== PROBLEM ==
Take the lines below from the one with "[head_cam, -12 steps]" through the one with "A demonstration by" and retype them exactly. Include nothing else, and no pictures.

== DATASET ENTRIES ==
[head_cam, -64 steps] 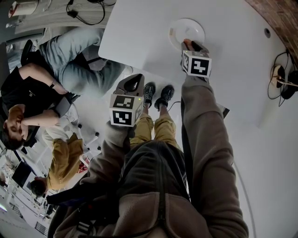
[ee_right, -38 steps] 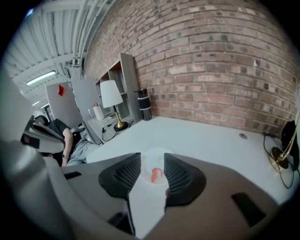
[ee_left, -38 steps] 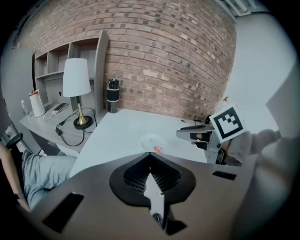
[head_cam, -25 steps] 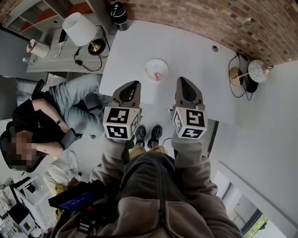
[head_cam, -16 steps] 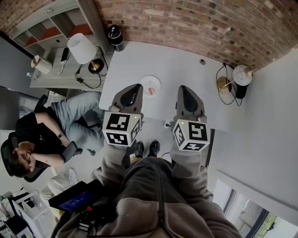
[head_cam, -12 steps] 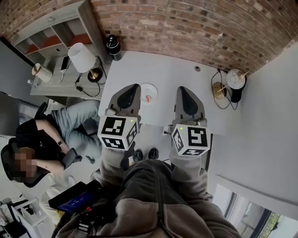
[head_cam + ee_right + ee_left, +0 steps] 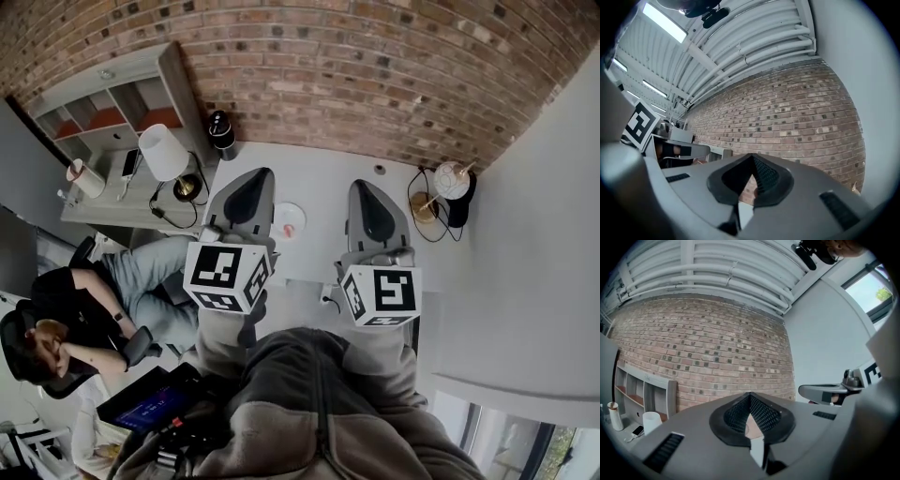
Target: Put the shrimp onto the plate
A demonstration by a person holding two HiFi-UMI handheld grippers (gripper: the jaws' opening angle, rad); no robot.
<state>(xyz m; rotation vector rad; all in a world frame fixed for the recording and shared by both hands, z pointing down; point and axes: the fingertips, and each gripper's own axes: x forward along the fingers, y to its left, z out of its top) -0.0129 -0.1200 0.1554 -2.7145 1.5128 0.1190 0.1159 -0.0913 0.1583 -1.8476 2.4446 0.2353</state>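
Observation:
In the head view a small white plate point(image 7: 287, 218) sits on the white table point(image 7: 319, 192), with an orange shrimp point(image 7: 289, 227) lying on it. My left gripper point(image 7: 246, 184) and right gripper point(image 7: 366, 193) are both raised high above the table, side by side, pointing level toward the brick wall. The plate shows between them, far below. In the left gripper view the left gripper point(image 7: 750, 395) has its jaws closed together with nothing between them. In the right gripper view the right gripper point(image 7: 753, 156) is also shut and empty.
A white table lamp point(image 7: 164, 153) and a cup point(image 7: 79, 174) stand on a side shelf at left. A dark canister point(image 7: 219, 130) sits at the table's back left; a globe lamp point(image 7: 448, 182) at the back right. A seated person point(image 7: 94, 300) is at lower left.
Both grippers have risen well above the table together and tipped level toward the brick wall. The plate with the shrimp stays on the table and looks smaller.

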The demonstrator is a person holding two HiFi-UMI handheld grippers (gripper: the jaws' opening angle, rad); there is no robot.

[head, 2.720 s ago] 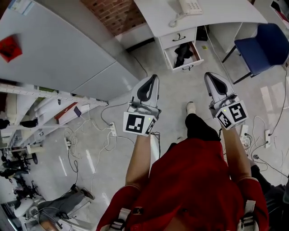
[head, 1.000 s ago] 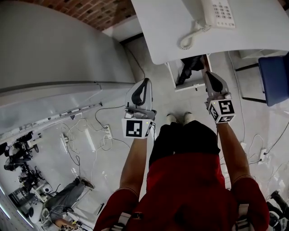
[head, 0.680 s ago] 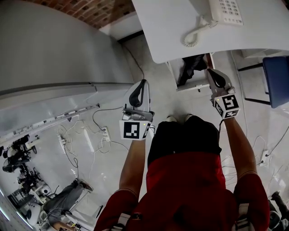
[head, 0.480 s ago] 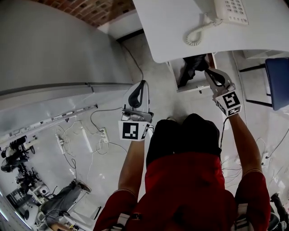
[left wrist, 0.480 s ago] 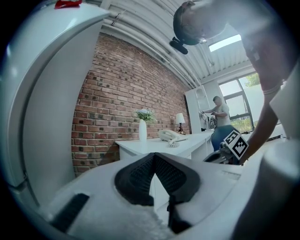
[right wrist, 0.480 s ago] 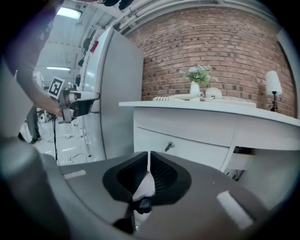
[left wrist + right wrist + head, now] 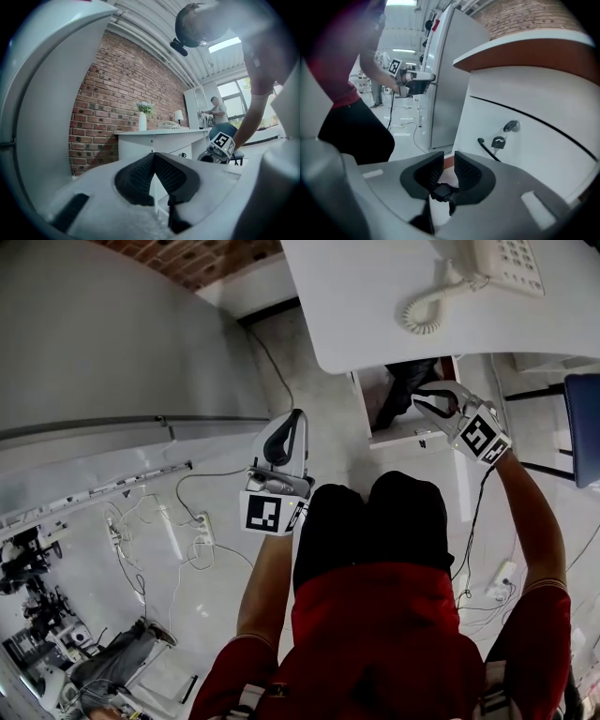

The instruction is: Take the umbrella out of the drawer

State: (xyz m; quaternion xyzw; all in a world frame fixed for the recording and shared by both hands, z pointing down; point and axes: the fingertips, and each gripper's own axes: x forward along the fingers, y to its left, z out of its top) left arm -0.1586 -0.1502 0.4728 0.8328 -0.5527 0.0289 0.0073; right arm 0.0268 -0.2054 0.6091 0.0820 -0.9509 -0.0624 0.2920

== ANSWER TO THE EXERCISE ==
[head_cam, -12 steps] 
[head_cam + ee_right + ee_left, +0 steps] 
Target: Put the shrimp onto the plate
A demonstration by a person holding two HiFi-UMI handheld grippers (gripper: the jaws' opening angle, rad); no robot.

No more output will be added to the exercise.